D’altra parte, l’imponente documentazione fotografica relativa alle tristi giornate di quel lontano luglio genovese, sembra offrire un validissimo supporto alle tesi di coloro i quali hanno sempre sostenuto che vari e numerosi fossero gli esponenti delle forze dell’ordine ben “introdotti” e a loro perfetto “agio” tra le fila dei manifestanti; tra i più inoffensivi e pacifici, come tra quelli “in nero”.

Nessun dubbio, invece, circa la c.d. “Black list”.

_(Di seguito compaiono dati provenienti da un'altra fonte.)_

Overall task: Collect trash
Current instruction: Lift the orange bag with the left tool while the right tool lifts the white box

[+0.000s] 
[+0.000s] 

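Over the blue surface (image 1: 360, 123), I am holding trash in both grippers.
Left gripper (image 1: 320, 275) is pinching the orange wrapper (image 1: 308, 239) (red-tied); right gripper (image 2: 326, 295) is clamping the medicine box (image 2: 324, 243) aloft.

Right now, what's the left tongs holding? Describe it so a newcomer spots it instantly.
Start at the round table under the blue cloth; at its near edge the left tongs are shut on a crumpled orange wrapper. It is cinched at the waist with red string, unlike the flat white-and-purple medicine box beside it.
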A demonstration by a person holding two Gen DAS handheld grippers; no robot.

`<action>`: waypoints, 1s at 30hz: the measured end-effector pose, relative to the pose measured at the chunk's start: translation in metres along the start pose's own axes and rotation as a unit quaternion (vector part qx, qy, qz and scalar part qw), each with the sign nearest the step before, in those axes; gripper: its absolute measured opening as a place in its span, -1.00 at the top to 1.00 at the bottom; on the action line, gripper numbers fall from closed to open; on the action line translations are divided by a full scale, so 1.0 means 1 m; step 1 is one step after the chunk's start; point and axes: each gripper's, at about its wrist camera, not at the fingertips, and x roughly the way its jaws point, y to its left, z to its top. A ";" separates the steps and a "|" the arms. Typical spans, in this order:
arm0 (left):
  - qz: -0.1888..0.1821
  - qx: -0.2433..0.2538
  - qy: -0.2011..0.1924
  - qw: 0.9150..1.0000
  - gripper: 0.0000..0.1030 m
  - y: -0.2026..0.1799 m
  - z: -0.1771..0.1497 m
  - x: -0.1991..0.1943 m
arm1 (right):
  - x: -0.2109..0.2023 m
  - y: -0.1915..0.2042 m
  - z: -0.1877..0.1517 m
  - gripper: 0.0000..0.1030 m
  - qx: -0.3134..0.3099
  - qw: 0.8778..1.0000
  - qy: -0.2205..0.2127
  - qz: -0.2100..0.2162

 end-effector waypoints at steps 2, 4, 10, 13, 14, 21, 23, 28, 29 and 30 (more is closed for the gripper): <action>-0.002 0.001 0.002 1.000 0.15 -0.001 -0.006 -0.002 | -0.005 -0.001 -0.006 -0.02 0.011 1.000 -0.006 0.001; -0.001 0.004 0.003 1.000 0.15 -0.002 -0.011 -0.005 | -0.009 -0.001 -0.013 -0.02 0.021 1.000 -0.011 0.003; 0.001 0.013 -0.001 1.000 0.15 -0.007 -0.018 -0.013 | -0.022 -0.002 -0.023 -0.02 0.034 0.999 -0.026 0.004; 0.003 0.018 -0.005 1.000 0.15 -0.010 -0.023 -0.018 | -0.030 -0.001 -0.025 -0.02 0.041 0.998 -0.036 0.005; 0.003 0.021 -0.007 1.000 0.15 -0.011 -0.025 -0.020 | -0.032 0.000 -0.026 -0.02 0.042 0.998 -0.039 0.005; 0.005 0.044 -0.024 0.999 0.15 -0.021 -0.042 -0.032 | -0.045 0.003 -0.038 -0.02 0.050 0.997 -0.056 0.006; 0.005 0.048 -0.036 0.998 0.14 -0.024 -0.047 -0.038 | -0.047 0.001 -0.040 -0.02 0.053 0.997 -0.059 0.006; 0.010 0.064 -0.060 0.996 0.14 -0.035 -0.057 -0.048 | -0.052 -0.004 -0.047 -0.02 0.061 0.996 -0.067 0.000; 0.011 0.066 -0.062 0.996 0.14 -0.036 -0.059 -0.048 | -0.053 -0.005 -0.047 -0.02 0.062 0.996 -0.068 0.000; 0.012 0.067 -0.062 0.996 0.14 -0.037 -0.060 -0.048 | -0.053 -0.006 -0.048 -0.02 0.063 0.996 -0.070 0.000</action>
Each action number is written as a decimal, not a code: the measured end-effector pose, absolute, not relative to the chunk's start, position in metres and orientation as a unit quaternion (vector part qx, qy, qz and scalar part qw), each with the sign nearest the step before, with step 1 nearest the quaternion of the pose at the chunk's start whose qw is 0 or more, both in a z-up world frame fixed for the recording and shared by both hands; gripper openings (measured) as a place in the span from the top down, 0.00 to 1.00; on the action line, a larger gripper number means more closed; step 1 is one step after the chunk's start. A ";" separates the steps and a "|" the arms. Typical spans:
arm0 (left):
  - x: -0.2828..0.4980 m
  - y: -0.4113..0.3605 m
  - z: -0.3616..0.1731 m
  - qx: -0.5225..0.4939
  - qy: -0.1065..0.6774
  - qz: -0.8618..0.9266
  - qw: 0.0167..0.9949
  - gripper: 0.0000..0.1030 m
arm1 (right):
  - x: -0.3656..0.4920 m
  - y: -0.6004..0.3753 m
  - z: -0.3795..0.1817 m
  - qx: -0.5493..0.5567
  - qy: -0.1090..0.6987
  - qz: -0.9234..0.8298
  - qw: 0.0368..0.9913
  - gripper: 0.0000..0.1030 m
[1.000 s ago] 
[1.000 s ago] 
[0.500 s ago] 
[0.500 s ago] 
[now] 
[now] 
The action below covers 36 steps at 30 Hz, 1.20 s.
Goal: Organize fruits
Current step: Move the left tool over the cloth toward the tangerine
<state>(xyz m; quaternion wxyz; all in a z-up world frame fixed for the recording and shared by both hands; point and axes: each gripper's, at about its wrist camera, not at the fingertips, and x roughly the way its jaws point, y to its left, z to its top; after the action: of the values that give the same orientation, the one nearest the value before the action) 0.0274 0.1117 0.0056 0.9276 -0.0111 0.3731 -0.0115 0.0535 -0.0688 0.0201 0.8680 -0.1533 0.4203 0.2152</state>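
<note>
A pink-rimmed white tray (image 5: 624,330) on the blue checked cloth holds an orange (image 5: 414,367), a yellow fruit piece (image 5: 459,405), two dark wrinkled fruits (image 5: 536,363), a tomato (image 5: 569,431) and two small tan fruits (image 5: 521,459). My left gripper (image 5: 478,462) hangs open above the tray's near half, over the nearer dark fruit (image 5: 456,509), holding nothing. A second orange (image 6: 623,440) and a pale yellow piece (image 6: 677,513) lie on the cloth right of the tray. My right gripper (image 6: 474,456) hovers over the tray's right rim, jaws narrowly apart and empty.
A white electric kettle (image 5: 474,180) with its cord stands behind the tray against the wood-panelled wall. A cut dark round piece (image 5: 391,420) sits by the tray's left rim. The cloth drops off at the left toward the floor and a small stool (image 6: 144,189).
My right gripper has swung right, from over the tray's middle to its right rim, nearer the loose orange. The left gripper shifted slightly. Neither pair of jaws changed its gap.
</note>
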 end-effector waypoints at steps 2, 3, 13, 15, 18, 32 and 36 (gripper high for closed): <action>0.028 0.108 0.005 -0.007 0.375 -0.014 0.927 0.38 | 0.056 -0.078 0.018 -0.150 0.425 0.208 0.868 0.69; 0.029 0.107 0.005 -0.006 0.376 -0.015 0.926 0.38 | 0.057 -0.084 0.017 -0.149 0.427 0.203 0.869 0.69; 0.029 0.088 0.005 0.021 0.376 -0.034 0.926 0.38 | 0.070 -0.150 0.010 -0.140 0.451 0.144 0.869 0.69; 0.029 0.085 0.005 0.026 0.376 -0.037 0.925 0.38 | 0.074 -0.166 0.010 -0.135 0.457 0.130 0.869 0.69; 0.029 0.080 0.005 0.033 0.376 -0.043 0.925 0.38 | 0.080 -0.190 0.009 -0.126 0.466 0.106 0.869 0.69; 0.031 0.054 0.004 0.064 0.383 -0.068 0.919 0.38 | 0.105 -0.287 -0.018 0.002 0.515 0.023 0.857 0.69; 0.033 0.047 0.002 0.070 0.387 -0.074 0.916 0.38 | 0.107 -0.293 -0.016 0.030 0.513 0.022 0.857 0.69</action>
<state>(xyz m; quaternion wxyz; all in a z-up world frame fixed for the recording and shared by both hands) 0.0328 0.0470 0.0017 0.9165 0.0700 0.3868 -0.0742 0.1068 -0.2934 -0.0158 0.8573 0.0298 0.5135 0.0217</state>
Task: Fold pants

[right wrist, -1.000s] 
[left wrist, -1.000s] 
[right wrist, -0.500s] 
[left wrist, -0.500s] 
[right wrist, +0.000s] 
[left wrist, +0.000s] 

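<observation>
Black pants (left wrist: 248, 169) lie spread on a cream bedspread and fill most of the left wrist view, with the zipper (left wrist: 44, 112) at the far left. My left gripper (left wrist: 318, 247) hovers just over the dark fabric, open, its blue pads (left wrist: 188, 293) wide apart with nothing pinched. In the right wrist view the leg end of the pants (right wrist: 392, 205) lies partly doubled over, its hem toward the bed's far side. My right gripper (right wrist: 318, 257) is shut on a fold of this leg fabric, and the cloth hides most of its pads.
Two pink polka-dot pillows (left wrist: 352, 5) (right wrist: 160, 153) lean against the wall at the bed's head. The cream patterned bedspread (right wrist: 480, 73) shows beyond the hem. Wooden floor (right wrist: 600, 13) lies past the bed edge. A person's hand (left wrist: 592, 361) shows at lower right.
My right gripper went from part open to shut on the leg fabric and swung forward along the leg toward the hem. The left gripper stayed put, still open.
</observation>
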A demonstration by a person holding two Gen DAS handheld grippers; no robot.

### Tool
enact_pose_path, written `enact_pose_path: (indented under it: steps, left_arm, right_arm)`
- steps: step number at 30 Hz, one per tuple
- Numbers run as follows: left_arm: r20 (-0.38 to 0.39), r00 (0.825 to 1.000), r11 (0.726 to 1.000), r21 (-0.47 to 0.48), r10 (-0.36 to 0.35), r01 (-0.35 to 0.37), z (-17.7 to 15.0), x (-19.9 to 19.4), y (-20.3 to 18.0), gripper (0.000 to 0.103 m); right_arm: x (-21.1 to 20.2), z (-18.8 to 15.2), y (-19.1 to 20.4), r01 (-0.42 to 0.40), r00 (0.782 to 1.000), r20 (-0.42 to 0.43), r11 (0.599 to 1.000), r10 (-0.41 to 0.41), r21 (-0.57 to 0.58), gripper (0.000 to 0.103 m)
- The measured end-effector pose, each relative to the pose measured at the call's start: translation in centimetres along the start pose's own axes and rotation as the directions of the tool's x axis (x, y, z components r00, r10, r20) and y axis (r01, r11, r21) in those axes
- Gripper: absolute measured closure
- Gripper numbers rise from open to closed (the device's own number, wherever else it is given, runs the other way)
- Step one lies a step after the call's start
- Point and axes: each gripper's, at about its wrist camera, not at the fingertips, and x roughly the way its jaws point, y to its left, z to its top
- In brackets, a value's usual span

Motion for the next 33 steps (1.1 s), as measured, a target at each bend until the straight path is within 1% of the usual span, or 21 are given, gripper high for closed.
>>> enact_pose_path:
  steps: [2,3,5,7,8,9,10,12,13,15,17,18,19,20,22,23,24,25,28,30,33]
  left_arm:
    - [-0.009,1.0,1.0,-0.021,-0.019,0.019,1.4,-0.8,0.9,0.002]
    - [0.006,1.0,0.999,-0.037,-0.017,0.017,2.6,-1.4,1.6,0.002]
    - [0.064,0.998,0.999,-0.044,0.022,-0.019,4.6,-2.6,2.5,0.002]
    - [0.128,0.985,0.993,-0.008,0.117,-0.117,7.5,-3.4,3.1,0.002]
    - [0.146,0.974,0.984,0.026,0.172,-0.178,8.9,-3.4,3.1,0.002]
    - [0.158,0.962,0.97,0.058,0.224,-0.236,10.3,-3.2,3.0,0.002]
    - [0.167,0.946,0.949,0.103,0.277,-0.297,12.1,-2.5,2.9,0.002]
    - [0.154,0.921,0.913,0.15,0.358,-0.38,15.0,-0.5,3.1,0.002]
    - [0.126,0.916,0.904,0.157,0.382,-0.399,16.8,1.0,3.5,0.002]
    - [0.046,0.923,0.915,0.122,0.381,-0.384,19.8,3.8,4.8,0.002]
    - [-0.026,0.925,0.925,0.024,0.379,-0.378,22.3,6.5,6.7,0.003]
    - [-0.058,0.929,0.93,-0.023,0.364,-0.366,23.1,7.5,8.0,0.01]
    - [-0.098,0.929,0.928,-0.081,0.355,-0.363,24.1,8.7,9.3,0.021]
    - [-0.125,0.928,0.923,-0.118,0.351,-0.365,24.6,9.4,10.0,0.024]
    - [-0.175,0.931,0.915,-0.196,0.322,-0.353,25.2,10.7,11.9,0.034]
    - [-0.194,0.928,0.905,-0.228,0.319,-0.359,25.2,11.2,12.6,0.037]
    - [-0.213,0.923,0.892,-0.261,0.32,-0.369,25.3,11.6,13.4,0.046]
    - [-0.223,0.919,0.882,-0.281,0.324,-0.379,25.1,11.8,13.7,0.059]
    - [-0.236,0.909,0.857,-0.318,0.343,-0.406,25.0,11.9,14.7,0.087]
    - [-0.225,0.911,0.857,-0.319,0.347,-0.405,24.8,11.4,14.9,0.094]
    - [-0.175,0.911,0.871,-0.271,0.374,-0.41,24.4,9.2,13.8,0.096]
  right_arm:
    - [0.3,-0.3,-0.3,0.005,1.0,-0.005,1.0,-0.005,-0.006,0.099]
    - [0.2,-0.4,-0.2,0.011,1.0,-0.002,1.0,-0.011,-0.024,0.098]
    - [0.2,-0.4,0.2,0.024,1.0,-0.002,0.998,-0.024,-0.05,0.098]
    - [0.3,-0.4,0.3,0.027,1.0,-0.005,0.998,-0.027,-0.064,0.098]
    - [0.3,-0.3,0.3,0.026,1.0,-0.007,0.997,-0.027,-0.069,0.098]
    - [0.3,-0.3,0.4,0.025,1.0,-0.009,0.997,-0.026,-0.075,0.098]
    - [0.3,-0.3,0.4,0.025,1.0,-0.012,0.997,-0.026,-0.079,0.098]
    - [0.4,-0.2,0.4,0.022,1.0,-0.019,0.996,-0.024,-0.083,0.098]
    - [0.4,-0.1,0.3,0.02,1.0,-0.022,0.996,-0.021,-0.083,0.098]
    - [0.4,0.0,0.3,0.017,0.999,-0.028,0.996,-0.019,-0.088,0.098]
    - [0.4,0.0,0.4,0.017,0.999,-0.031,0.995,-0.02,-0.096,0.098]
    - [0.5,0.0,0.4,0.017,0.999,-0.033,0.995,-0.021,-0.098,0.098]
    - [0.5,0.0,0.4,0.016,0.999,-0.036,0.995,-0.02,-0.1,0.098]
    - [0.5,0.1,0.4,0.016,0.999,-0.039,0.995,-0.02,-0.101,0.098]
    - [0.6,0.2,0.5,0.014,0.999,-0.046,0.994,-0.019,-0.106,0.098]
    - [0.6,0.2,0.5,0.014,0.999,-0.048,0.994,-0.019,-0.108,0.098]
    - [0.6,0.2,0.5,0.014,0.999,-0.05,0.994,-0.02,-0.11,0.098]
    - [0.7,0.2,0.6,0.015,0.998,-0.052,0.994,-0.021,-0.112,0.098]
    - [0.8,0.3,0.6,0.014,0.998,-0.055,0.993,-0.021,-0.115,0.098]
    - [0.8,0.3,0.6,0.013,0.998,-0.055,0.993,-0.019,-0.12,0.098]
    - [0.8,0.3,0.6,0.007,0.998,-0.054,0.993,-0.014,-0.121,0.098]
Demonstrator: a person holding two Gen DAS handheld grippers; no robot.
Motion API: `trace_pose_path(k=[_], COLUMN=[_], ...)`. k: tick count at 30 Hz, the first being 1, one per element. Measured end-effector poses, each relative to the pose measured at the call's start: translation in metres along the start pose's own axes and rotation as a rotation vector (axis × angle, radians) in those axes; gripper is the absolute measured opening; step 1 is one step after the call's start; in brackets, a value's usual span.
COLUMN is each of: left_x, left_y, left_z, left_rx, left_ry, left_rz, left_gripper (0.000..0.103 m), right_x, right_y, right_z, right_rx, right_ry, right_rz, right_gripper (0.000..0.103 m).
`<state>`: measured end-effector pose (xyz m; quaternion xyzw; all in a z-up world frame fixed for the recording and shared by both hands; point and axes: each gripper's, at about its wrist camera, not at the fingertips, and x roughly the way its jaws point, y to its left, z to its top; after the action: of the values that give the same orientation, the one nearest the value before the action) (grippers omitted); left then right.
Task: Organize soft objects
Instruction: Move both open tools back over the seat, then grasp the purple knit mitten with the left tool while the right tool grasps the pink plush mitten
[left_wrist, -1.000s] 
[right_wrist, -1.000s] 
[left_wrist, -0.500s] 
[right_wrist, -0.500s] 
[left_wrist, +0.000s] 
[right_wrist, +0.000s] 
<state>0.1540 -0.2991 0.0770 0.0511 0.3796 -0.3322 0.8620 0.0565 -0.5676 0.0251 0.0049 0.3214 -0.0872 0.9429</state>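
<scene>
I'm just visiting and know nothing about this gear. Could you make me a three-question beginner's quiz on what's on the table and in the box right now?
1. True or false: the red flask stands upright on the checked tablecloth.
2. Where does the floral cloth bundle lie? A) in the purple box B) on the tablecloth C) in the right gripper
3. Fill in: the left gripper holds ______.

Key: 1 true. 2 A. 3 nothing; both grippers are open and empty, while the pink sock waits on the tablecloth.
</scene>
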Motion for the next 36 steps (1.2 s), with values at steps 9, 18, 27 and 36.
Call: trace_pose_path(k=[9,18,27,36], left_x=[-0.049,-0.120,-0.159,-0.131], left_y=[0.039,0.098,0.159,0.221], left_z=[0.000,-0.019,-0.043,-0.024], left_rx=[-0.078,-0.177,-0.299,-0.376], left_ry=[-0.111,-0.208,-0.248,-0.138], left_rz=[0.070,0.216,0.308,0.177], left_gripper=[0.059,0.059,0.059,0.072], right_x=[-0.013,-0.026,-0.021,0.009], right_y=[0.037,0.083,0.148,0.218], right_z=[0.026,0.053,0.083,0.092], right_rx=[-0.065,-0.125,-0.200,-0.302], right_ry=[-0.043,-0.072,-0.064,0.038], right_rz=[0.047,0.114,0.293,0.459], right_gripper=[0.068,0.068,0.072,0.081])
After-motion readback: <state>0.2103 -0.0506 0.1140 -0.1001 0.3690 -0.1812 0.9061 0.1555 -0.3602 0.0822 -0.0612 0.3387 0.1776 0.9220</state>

Un termine facente ormai parte delle più comuni conversazioni e, inequivocabilmente, teso a indicare, in termini di elusioni ed evasioni fiscali, l’equivalente degli “Stati canaglia” per il loro sostegno – diretto e indiretto – al terrorismo mondiale.

Che cosa sono – o, meglio – chi erano i paesi della Black list?

Erano quei (numerosi) Paesi verso i quali era richiesto da parte del fisco italiano un maggiore controllo al fine di evitare il fenomeno dell’elusione fiscale.

Per le operazioni relative alla cessione di beni e prestazioni di servizi, nei confronti di operatori economici stranieri appartenenti alla suddetta “lista nera”, le aziende italiane avevano l’obbligo di effettuare al fisco una specifica comunicazione.

In sostanza, era possibile fare “affari” con i suddetti operatori economici solo a patto di comunicarne i costi, all’Agenzia delle Entrate, in una sezione separata della dichiarazione dei redditi.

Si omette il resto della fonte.